*WHAT THIS TASK INVOLVES:* Print the full listing exactly.
* * * *
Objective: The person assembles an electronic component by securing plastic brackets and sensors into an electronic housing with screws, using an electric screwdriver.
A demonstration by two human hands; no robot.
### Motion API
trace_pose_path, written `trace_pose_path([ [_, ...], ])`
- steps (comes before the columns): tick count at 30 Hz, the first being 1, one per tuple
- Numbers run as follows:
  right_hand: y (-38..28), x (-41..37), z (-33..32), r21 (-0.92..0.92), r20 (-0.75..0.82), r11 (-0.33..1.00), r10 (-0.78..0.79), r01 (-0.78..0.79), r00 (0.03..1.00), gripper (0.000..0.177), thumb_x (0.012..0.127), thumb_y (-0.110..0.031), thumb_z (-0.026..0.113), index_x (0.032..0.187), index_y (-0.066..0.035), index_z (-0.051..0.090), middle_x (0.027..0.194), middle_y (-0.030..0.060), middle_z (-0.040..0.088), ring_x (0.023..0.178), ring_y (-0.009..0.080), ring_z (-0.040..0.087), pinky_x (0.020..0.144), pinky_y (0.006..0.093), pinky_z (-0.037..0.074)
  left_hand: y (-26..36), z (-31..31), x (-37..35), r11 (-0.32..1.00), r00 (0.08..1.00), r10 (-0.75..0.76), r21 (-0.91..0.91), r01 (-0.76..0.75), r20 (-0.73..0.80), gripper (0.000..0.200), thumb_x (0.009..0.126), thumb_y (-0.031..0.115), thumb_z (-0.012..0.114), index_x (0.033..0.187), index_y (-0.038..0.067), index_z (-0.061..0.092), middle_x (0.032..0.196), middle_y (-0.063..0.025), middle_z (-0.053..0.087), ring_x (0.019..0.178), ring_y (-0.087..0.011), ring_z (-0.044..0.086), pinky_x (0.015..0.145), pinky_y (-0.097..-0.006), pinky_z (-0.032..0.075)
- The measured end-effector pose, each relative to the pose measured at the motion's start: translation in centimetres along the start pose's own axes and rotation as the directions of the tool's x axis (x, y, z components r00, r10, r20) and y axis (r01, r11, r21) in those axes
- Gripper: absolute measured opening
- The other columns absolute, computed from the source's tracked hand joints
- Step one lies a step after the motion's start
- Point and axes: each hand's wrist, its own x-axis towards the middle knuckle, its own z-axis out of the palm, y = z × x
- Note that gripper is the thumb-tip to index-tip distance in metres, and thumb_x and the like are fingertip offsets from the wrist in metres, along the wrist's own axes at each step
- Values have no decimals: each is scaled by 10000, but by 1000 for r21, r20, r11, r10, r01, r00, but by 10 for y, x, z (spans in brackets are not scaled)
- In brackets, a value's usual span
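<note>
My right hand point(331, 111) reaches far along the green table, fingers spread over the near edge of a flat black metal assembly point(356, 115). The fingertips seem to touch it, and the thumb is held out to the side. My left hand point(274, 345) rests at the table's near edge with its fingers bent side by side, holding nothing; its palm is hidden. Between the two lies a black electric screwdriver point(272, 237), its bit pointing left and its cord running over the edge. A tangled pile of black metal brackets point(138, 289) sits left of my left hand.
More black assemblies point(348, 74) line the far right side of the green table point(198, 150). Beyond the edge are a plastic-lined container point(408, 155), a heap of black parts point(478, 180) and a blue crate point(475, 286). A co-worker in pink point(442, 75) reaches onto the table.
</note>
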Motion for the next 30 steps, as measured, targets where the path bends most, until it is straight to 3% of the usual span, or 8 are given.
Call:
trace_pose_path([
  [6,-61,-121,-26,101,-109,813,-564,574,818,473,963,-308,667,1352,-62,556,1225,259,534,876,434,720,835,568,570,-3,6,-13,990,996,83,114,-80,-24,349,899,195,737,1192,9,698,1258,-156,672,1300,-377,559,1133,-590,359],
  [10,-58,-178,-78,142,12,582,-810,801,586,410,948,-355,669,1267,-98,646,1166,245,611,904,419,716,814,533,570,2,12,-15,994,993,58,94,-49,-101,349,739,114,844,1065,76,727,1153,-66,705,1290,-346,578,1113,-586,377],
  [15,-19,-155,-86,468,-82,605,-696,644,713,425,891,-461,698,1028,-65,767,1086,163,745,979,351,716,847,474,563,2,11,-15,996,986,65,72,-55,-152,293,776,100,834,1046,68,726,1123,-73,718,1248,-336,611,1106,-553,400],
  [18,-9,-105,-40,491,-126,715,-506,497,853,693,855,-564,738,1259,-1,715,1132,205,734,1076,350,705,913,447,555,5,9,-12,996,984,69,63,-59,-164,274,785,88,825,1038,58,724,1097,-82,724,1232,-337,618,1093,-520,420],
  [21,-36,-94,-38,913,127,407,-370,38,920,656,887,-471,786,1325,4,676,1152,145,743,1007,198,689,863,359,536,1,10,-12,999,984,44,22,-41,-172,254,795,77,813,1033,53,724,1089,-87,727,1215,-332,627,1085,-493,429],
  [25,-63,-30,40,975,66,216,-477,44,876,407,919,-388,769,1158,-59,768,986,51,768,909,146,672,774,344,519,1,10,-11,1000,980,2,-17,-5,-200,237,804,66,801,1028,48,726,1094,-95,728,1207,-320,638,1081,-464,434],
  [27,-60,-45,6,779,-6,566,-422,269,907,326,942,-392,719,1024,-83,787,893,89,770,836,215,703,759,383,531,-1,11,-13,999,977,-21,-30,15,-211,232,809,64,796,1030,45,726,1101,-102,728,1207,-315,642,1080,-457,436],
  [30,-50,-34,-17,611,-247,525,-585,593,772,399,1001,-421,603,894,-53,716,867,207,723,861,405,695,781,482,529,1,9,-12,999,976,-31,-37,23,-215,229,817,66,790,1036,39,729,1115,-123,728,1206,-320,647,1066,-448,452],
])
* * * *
*EXERCISE RESULT:*
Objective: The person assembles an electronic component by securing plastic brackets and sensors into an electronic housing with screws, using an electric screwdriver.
A demonstration by two human hands; no robot.
### Motion API
trace_pose_path, written `trace_pose_path([ [_, ...], ])`
- steps (comes before the columns): tick count at 30 Hz, the first being 1, one per tuple
- Numbers run as follows:
  right_hand: y (-38..28), x (-41..37), z (-33..32), r21 (-0.92..0.92), r20 (-0.75..0.82), r11 (-0.33..1.00), r10 (-0.78..0.79), r01 (-0.78..0.79), r00 (0.03..1.00), gripper (0.000..0.177), thumb_x (0.012..0.127), thumb_y (-0.110..0.031), thumb_z (-0.026..0.113), index_x (0.032..0.187), index_y (-0.066..0.035), index_z (-0.051..0.090), middle_x (0.027..0.194), middle_y (-0.030..0.060), middle_z (-0.040..0.088), ring_x (0.023..0.178), ring_y (-0.009..0.080), ring_z (-0.040..0.087), pinky_x (0.020..0.144), pinky_y (0.006..0.093), pinky_z (-0.037..0.074)
  left_hand: y (-26..36), z (-31..31), x (-37..35), r11 (-0.32..1.00), r00 (0.08..1.00), r10 (-0.75..0.76), r21 (-0.91..0.91), r01 (-0.76..0.75), r20 (-0.73..0.80), gripper (0.000..0.200), thumb_x (0.009..0.126), thumb_y (-0.031..0.115), thumb_z (-0.012..0.114), index_x (0.033..0.187), index_y (-0.038..0.067), index_z (-0.061..0.092), middle_x (0.032..0.196), middle_y (-0.063..0.025), middle_z (-0.053..0.087), ring_x (0.019..0.178), ring_y (-0.087..0.011), ring_z (-0.044..0.086), pinky_x (0.015..0.145), pinky_y (-0.097..-0.006), pinky_z (-0.032..0.075)
- The measured end-effector pose, each relative to the pose measured at the motion's start: translation in centimetres along the start pose's own axes and rotation as the directions of the tool's x axis (x, y, z components r00, r10, r20) and y axis (r01, r11, r21) in those axes
- Gripper: absolute measured opening
- The other columns absolute, computed from the source's tracked hand joints
- Step one lies a step after the motion's start
- Point and axes: each hand's wrist, its own x-axis towards the middle knuckle, its own z-axis out of the palm, y = z × x
- Note that gripper is the thumb-tip to index-tip distance in metres, and thumb_x and the like are fingertip offsets from the wrist in metres, along the wrist's own axes at each step
- Values have no decimals: each is scaled by 10000, but by 1000 for r21, r20, r11, r10, r01, r00, but by 10 for y, x, z (spans in brackets are not scaled)
- In brackets, a value's usual span
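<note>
My right hand point(331, 111) reaches far along the green table, fingers spread over the near edge of a flat black metal assembly point(356, 115). The fingertips seem to touch it, and the thumb is held out to the side. My left hand point(274, 345) rests at the table's near edge with its fingers bent side by side, holding nothing; its palm is hidden. Between the two lies a black electric screwdriver point(272, 237), its bit pointing left and its cord running over the edge. A tangled pile of black metal brackets point(138, 289) sits left of my left hand.
More black assemblies point(348, 74) line the far right side of the green table point(198, 150). Beyond the edge are a plastic-lined container point(408, 155), a heap of black parts point(478, 180) and a blue crate point(475, 286). A co-worker in pink point(442, 75) reaches onto the table.
</note>
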Motion for the next 30 steps, as measured, targets where the path bends most, until it is straight to 3% of the usual span, or 8 are given.
Call:
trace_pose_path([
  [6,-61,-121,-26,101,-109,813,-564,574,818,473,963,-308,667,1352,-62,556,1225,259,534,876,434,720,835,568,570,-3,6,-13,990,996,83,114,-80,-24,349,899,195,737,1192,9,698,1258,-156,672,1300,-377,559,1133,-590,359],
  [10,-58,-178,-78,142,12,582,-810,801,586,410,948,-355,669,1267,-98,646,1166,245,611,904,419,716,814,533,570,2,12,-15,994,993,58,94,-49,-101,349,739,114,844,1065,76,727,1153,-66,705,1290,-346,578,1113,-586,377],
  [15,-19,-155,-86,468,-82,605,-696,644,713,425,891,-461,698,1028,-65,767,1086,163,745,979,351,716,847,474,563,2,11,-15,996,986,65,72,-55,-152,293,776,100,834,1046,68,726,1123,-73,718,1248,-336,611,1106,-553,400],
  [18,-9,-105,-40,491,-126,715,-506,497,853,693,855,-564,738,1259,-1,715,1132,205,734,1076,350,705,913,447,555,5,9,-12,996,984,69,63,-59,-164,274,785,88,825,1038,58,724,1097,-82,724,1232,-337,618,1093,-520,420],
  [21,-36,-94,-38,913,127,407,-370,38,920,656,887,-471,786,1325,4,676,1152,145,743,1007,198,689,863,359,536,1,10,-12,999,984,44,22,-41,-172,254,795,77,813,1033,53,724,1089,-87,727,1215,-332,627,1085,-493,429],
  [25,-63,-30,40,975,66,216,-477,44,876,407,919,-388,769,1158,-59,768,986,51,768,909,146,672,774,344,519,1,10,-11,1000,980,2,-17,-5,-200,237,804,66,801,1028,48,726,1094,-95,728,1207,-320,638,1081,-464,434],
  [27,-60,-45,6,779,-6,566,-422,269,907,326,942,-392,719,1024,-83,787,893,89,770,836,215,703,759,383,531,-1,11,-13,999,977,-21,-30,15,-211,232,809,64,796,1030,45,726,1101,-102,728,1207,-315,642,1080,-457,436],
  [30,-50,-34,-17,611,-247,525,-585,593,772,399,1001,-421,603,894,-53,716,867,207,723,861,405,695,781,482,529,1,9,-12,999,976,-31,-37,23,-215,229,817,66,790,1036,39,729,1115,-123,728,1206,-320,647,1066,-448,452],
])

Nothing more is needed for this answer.